→ **THE TASK**
Across the listing below, count the lines that mention the string "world". Reply with the figure only.

→ **PROVIDED MATERIAL**
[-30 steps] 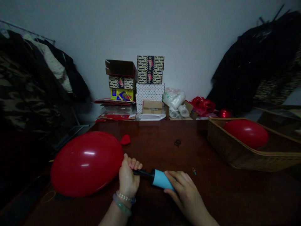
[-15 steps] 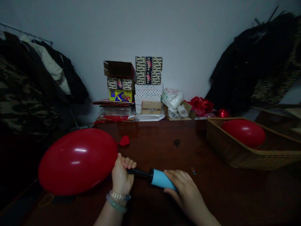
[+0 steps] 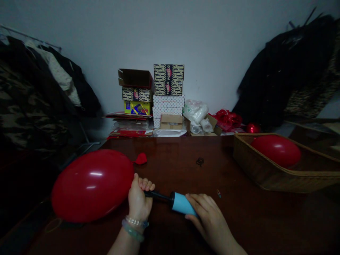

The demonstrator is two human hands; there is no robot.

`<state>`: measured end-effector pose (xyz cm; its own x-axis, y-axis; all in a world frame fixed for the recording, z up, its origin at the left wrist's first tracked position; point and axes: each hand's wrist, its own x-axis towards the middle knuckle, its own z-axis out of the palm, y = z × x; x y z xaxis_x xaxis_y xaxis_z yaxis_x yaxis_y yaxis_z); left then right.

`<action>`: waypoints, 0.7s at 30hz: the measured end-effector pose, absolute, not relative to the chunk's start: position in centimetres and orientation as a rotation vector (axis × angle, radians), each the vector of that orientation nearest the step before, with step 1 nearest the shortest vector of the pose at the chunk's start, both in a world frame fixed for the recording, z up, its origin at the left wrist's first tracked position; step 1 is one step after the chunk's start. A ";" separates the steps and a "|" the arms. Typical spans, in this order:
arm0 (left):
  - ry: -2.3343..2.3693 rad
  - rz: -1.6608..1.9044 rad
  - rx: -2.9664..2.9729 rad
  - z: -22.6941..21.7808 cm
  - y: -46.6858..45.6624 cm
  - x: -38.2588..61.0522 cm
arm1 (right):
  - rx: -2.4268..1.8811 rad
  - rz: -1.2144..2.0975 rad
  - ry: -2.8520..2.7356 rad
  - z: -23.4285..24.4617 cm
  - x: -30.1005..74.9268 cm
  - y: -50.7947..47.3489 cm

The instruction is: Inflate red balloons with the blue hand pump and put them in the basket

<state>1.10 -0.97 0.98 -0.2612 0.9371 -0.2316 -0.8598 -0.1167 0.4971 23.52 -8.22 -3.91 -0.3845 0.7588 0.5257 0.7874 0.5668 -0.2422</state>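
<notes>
Left hand (image 3: pixel 138 202): fist closed around the balloon (image 3: pixel 92 185) neck, apparently on the pump nozzle.
Right hand (image 3: pixel 208 219): at 3 o'clock, gripping the blue pump (image 3: pixel 180 204).

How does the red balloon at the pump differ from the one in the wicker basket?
The balloon at the pump looks larger, lies on the table and is gripped at its neck by the left hand. The balloon in the basket sits untouched inside the wicker basket. Both are red and inflated.

The room is dim, with a plain pale wall (image 3: pixel 212 42) at the back. A dark brown wooden table (image 3: pixel 172 156) fills the middle. Dark coats (image 3: pixel 287 78) hang on the right, and more clothes (image 3: pixel 32 102) hang on the left.
</notes>
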 end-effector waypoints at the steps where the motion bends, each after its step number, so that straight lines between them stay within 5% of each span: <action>1: 0.638 1.703 0.164 0.8 -1.3 1.5 | -1.232 -0.062 -2.204 -4.0 23.2 -8.4; 21: 0.633 1.795 0.162 1.2 0.1 0.3 | -1.224 -0.097 -2.168 -4.8 25.2 -6.2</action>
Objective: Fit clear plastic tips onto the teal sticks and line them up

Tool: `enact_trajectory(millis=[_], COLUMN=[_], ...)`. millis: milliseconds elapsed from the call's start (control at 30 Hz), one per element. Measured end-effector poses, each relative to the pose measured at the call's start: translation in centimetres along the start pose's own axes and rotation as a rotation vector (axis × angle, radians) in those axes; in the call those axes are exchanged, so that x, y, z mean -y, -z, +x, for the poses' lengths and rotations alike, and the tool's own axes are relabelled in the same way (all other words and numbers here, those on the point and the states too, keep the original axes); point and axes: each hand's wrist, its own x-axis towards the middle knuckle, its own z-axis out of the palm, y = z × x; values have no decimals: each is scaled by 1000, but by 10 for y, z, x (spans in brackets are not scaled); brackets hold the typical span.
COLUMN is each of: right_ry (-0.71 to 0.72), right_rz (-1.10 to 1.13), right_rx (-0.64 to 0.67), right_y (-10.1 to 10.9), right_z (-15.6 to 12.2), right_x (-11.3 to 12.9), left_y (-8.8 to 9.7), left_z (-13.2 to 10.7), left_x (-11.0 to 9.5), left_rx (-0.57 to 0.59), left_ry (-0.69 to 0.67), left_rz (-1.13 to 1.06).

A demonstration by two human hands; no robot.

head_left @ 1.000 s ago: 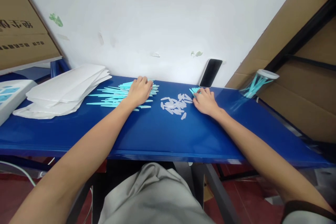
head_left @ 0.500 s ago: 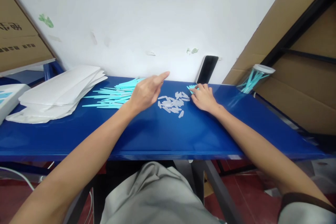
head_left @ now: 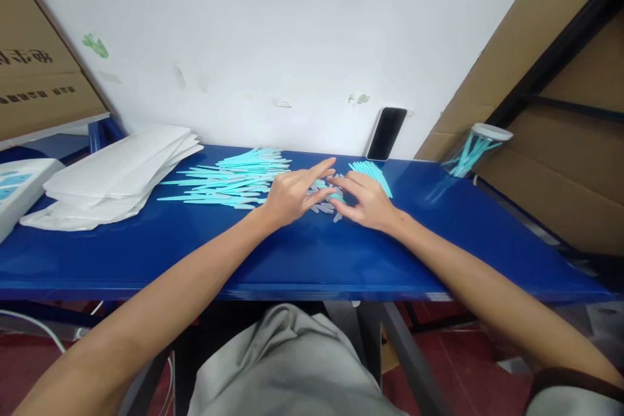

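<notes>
My left hand [head_left: 292,195] reaches right over a small heap of clear plastic caps [head_left: 324,208] on the blue table [head_left: 292,253]. Its fingers are half stretched, and a short teal stick [head_left: 323,184] shows at their tips. My right hand [head_left: 366,203] meets it from the other side, fingers curled round a bundle of teal sticks [head_left: 374,175] that fans out behind the hand towards the wall. A wide loose pile of teal sticks [head_left: 229,181] lies just left of my left hand. The hands cover most of the caps.
A stack of white bags [head_left: 117,172] lies at the table's left, with a white box [head_left: 19,185] beyond it. A dark phone [head_left: 387,133] leans on the wall. A clear jar of teal sticks [head_left: 475,149] stands at the right, against cardboard sheets [head_left: 560,162].
My left hand lifted off the loose teal pile and swung right to the caps. My right hand drew back from the wall to meet it, bringing its bundle of sticks along.
</notes>
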Motion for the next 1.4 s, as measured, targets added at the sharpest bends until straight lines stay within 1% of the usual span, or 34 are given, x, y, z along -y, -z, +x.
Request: enact_trajectory(millis=[67, 133, 233, 333, 433, 500, 667, 800, 900, 967, 1000, 1100, 1167, 1233, 1300, 1400], right_ry=[35, 28, 38, 68, 46, 36, 66, 34, 23, -24, -73, -286, -401, -466, -500, -518], right_rz=[-40, -75, -138, -182, -182, -185, -235, -270, -269, -272, -279, -330, -364, -366, -342, -288], right_rx=[-29, -50, -40, 2, 38, 62, 106, 168, 177, 159, 140, 59, 36, 42, 55, 60], right_y=[0, 0, 2, 2, 2, 2, 7, 10, 12, 15, 17, 28, 34, 36, 34, 28], right_z=[1, 2, 1, -2, -4, -4, -6, -5, -5, -6, -8, -15, -22, -27, -29, -30], right_x=[1, -1, -5, -7, -7, -6, -11, -17, -22, -29, -34, -53, -68, -80, -86, -88], left_y=[1, 3, 7, 10, 10, 10, 9, 6, 4, 6, 8, 15, 19, 20, 18, 14], left_z=[0, 1, 0, -2, -3, -2, -1, 0, 1, 1, 1, -1, -3, -4, -4, -4], left_x=[3, 7, 16, 23, 25, 26, 26, 24, 24, 25, 26, 32, 34, 35, 34, 32], left_rx=[40, 86, 165, 235, 276, 273, 227, 199, 190, 158, 142, 146, 197, 267, 347, 442], left_ry=[21, 38, 39, 30, 34, 35, 37, 54, 67, 91, 110, 159, 175, 198, 225, 269], left_rz=[51, 131, 238, 253, 224, 204, 144, 119, 95, 88, 91, 109, 113, 111, 106, 115])
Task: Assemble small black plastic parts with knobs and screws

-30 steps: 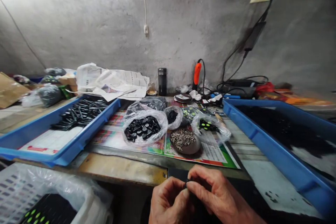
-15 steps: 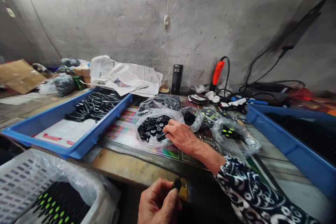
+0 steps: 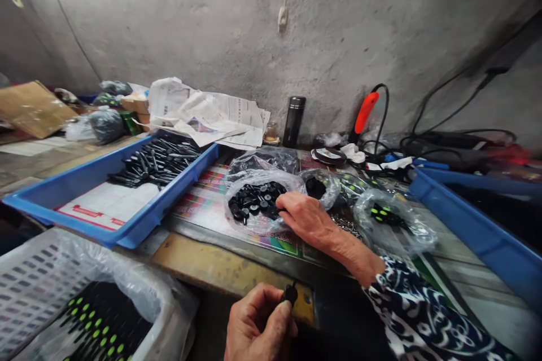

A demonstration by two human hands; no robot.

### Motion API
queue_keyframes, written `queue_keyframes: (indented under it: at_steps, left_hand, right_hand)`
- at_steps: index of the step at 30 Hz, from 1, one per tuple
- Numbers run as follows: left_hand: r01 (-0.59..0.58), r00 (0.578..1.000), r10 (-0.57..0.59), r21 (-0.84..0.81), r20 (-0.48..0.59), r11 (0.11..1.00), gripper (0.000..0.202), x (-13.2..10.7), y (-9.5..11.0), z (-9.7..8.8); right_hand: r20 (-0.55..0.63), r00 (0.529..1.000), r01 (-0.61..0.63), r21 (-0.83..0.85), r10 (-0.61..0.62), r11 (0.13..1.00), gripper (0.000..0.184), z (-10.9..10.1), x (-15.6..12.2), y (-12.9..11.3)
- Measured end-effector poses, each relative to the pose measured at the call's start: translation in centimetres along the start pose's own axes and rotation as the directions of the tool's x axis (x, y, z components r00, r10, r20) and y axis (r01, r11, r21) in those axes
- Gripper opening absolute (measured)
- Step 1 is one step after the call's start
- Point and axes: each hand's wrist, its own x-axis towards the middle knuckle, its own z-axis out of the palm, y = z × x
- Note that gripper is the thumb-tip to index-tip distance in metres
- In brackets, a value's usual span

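My left hand [image 3: 260, 321] is closed at the table's front edge, with a small black plastic part [image 3: 290, 293] pinched between thumb and forefinger. A thin tip sticks up from that part. My right hand [image 3: 309, 220] reaches over the right side of an open clear plastic bag [image 3: 237, 220]. Its fingers are bent together against the pile of black round-headed parts [image 3: 256, 200] inside. Whatever sits between those fingertips is hidden. Just beyond this hand lies a smaller bag with black pieces [image 3: 315, 186]. Small metal pieces [image 3: 345, 224] lie beside my right wrist.
On the left stands a blue tray [image 3: 139, 225] of black slim parts; below it is a white basket [image 3: 161, 321] with green-dotted pieces. Another blue tray [image 3: 474, 231] is at right. A black flask [image 3: 294, 121] and an orange-handled tool [image 3: 366, 113] stand by the wall.
The whole view has shifted a little, so the table things appear further right and slightly higher. Both hands keep nearly the same places and grips.
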Motion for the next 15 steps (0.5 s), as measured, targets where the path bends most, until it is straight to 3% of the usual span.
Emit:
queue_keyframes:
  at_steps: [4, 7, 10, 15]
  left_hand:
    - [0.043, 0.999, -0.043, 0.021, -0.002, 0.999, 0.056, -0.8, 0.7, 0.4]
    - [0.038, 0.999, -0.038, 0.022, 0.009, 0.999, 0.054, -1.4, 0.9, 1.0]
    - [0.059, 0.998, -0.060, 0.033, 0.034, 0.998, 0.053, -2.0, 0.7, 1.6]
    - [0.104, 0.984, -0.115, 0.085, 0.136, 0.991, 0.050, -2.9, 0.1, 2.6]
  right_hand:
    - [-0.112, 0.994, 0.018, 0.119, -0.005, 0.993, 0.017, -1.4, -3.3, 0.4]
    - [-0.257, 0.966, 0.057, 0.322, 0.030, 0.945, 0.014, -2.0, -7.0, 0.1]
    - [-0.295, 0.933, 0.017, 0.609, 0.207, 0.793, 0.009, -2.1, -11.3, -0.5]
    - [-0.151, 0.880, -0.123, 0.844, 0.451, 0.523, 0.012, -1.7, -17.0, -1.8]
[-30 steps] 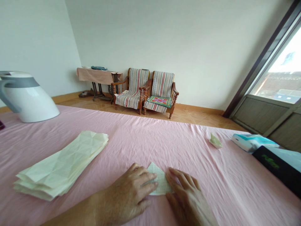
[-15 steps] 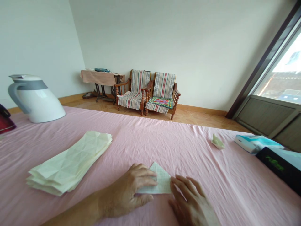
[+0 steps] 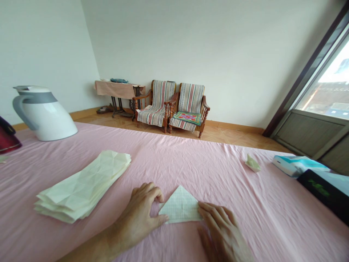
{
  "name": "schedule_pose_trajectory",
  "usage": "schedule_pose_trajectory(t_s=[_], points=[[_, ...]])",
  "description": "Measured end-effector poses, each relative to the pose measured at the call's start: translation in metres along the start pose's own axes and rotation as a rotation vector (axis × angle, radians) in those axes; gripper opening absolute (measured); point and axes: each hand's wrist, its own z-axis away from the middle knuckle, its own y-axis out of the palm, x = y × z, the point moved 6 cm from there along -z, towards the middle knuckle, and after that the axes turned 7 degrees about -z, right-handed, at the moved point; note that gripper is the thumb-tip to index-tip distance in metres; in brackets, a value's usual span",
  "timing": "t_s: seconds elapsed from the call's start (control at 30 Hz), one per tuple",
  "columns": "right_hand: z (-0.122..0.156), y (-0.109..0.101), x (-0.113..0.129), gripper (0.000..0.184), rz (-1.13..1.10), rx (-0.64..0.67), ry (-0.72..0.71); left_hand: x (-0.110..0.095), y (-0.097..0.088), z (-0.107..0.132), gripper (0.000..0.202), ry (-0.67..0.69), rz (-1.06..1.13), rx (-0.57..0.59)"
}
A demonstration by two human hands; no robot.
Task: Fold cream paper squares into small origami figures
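Note:
A piece of grid-lined paper [image 3: 181, 206], pale green and folded into a triangle, lies flat on the pink cloth with its point facing away from me. At its left corner is my left hand [image 3: 143, 207]. The thumb touches the lower edge, and the bent fingers are near the upper side with a gap between. My right hand [image 3: 222, 225] is at the right corner, fingers stretched out and fingertips on the edge of the paper; its thumb is blurred. To the left lies a stack of creased pale paper sheets [image 3: 87, 185]. A small folded paper piece [image 3: 253, 163] stands off to the right.
The pink cloth [image 3: 152, 156] covers the table. A white and grey jug [image 3: 51, 118] stands at the far left, by a dark red object [image 3: 8, 136]. On the right are a tissue pack [image 3: 297, 164] and a black box [image 3: 321, 193]. Two wooden armchairs [image 3: 185, 105] stand beyond.
My left hand has drawn back leftward off the triangle, uncovering its left half, and its fingers have curled. My right hand stays at the right corner. The view has shifted slightly.

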Motion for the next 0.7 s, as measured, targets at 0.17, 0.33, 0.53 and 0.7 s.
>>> schedule_pose_trajectory(t_s=[0.17,0.33,0.53,0.7], points=[[0.002,0.001,0.002,0.033,0.035,0.046,-0.08,-0.001,0.003,-0.004,0.029,-0.01,0.009,-0.001],[0.004,0.003,0.003,0.033,0.085,0.022,-0.111,0.001,0.003,-0.009,0.015,0.019,0.062,0.003],[0.006,0.006,0.0,0.034,0.076,0.046,-0.105,0.003,0.004,-0.011,0.01,0.025,0.082,0.004],[0.005,0.005,0.0,0.034,0.055,0.049,-0.096,0.005,-0.001,-0.009,0.017,0.004,0.084,0.02]])
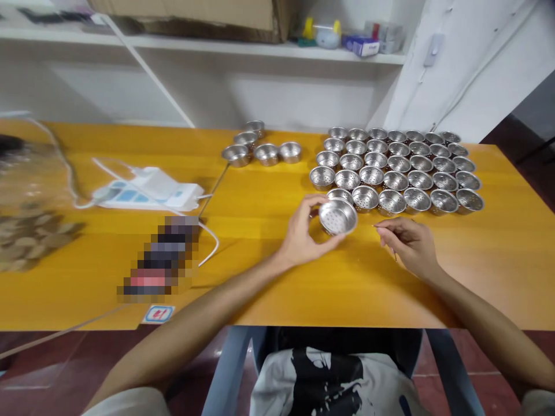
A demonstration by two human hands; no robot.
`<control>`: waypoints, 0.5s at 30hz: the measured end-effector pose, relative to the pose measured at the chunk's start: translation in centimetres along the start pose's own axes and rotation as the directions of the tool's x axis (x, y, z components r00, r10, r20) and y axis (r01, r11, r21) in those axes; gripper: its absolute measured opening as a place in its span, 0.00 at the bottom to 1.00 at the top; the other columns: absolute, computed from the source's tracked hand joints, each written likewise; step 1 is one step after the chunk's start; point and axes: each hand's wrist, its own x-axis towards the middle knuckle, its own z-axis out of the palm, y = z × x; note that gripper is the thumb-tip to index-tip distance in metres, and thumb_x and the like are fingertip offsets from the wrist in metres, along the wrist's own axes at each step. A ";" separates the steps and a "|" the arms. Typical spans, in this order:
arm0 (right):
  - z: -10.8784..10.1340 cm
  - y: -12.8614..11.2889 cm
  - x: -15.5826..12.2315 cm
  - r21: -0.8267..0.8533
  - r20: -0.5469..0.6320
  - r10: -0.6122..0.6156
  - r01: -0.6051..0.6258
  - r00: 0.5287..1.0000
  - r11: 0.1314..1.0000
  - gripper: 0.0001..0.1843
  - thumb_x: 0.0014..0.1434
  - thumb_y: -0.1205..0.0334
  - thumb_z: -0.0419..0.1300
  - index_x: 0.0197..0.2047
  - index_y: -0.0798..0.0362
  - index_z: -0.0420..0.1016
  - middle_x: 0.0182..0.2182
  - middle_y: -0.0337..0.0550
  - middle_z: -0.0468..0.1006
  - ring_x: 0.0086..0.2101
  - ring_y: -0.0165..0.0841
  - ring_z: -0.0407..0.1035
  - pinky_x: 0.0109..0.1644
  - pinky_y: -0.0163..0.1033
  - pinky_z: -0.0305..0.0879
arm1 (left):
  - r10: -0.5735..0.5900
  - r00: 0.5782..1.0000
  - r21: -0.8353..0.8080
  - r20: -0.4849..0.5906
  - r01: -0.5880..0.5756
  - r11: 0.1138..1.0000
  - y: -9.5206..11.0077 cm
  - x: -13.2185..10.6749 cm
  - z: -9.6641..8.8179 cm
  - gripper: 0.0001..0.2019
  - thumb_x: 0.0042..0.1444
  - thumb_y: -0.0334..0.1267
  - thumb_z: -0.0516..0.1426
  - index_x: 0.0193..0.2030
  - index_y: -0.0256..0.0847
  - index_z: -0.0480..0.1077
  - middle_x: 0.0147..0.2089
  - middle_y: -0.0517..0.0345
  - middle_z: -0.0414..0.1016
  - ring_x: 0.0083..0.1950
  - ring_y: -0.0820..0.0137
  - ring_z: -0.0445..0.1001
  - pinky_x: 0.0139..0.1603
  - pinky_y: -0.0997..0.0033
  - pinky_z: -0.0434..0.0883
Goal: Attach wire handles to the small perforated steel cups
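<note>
My left hand (pixel 301 234) grips a small perforated metal cup (pixel 338 217) by its sides, tilted so that its holed bottom faces me. To its right, my right hand (pixel 410 242) is closed in a pinch on a thin, dark, wire-like piece (pixel 395 255), too small to name surely. The two hands are apart, with a gap of table between them. Just beyond them stand rows of the same perforated metal cups (pixel 395 180), open side up. Part of one cup (pixel 340 195) is hidden behind the held one.
Several more cups (pixel 266 153) stand at the table's back middle. On the left are a white power strip (pixel 147 193) with cables, a blurred-out phone-like object (pixel 160 257), and a pile of round tan pieces (pixel 34 237). A shelf (pixel 243 49) runs behind the yellow table (pixel 269 294).
</note>
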 end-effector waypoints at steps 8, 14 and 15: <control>0.9 -0.5 0.4 -0.016 0.017 0.041 -0.041 0.999 0.999 0.09 0.70 0.55 0.71 0.41 0.52 0.86 0.23 0.33 0.76 0.22 0.26 0.67 0.26 0.34 0.61 | -0.137 0.960 -0.175 0.245 0.182 0.967 1.9 -2.9 1.9 0.43 0.60 0.46 0.74 0.79 0.46 0.63 0.68 0.38 0.81 0.66 0.50 0.84 0.64 0.48 0.83; 1.1 -0.5 0.0 -0.090 0.049 0.128 -0.124 0.991 0.988 0.11 0.71 0.54 0.69 0.41 0.52 0.86 0.20 0.31 0.70 0.20 0.25 0.58 0.26 0.35 0.54 | -0.053 0.976 -0.157 0.212 0.088 0.984 2.4 -2.6 1.7 0.42 0.57 0.44 0.76 0.76 0.49 0.66 0.66 0.43 0.83 0.62 0.51 0.86 0.63 0.48 0.84; 1.1 -0.5 -0.1 -0.094 0.045 0.137 -0.132 0.990 0.987 0.12 0.71 0.53 0.69 0.41 0.52 0.86 0.20 0.31 0.70 0.20 0.25 0.58 0.25 0.35 0.54 | -0.055 0.974 -0.165 0.219 0.093 0.982 2.5 -2.6 1.7 0.42 0.57 0.44 0.76 0.76 0.49 0.67 0.65 0.44 0.83 0.61 0.52 0.86 0.63 0.48 0.84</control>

→ **RESULT FOR THIS EXERCISE**
2